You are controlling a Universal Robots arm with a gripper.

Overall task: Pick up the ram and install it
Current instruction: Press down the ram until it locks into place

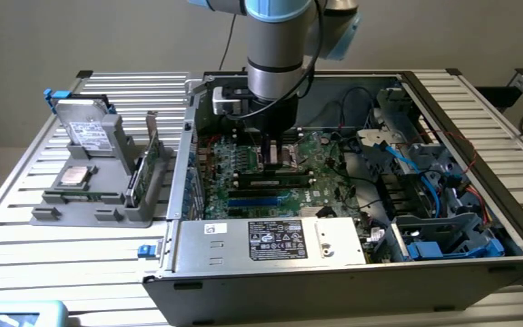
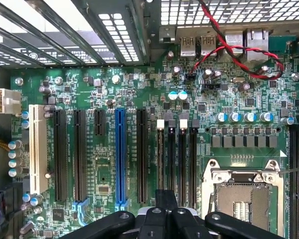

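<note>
Ram first: honestly I can't say for sure where it is. In the wrist view a short dark narrow bit (image 2: 166, 198) pokes out just ahead of the gripper (image 2: 162, 215) tips. It could be the stick seen edge-on, but I can't tell. The gripper is pressed together, its black fingers (image 2: 148, 219) tight side by side.

Right under the gripper, and running away from it, are the four thin black memory slots (image 2: 177, 159) with white clips at their far ends. To one side of the gripper is the metal processor socket (image 2: 241, 196). To the other side sit the longer card slots, with a blue one (image 2: 120, 154) nearest and a white one (image 2: 37, 149) furthest out. Well beyond the gripper, past the slots, a twisted red and black wire (image 2: 239, 52) loops in front of the rear ports (image 2: 197, 45).

In the exterior view the gripper (image 1: 266, 139) is down low inside the open computer case (image 1: 334, 283), close over the green motherboard (image 1: 321, 174). The power supply (image 1: 271, 240) with its label is nearer the camera than the gripper. Well off to the exterior view's left of the gripper, outside the case, a grey holder (image 1: 84, 204) sits on the slatted desk (image 1: 25, 235). It carries an upright hard drive (image 1: 89, 126) and a green card (image 1: 146, 163) on edge.
</note>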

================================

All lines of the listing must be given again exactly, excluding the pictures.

* _Reply to the task_
You are controlling a Universal Robots arm with a gripper.

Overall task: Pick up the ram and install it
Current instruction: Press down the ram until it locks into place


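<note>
Ram first: honestly I can't say for sure where it is. In the wrist view a short dark narrow bit (image 2: 166, 198) pokes out just ahead of the gripper (image 2: 162, 215) tips. It could be the stick seen edge-on, but I can't tell. The gripper is pressed together, its black fingers (image 2: 148, 219) tight side by side.

Right under the gripper, and running away from it, are the four thin black memory slots (image 2: 177, 159) with white clips at their far ends. To one side of the gripper is the metal processor socket (image 2: 241, 196). To the other side sit the longer card slots, with a blue one (image 2: 120, 154) nearest and a white one (image 2: 37, 149) furthest out. Well beyond the gripper, past the slots, a twisted red and black wire (image 2: 239, 52) loops in front of the rear ports (image 2: 197, 45).

In the exterior view the gripper (image 1: 266, 139) is down low inside the open computer case (image 1: 334, 283), close over the green motherboard (image 1: 321, 174). The power supply (image 1: 271, 240) with its label is nearer the camera than the gripper. Well off to the exterior view's left of the gripper, outside the case, a grey holder (image 1: 84, 204) sits on the slatted desk (image 1: 25, 235). It carries an upright hard drive (image 1: 89, 126) and a green card (image 1: 146, 163) on edge.
</note>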

With the output given, the exercise is complete.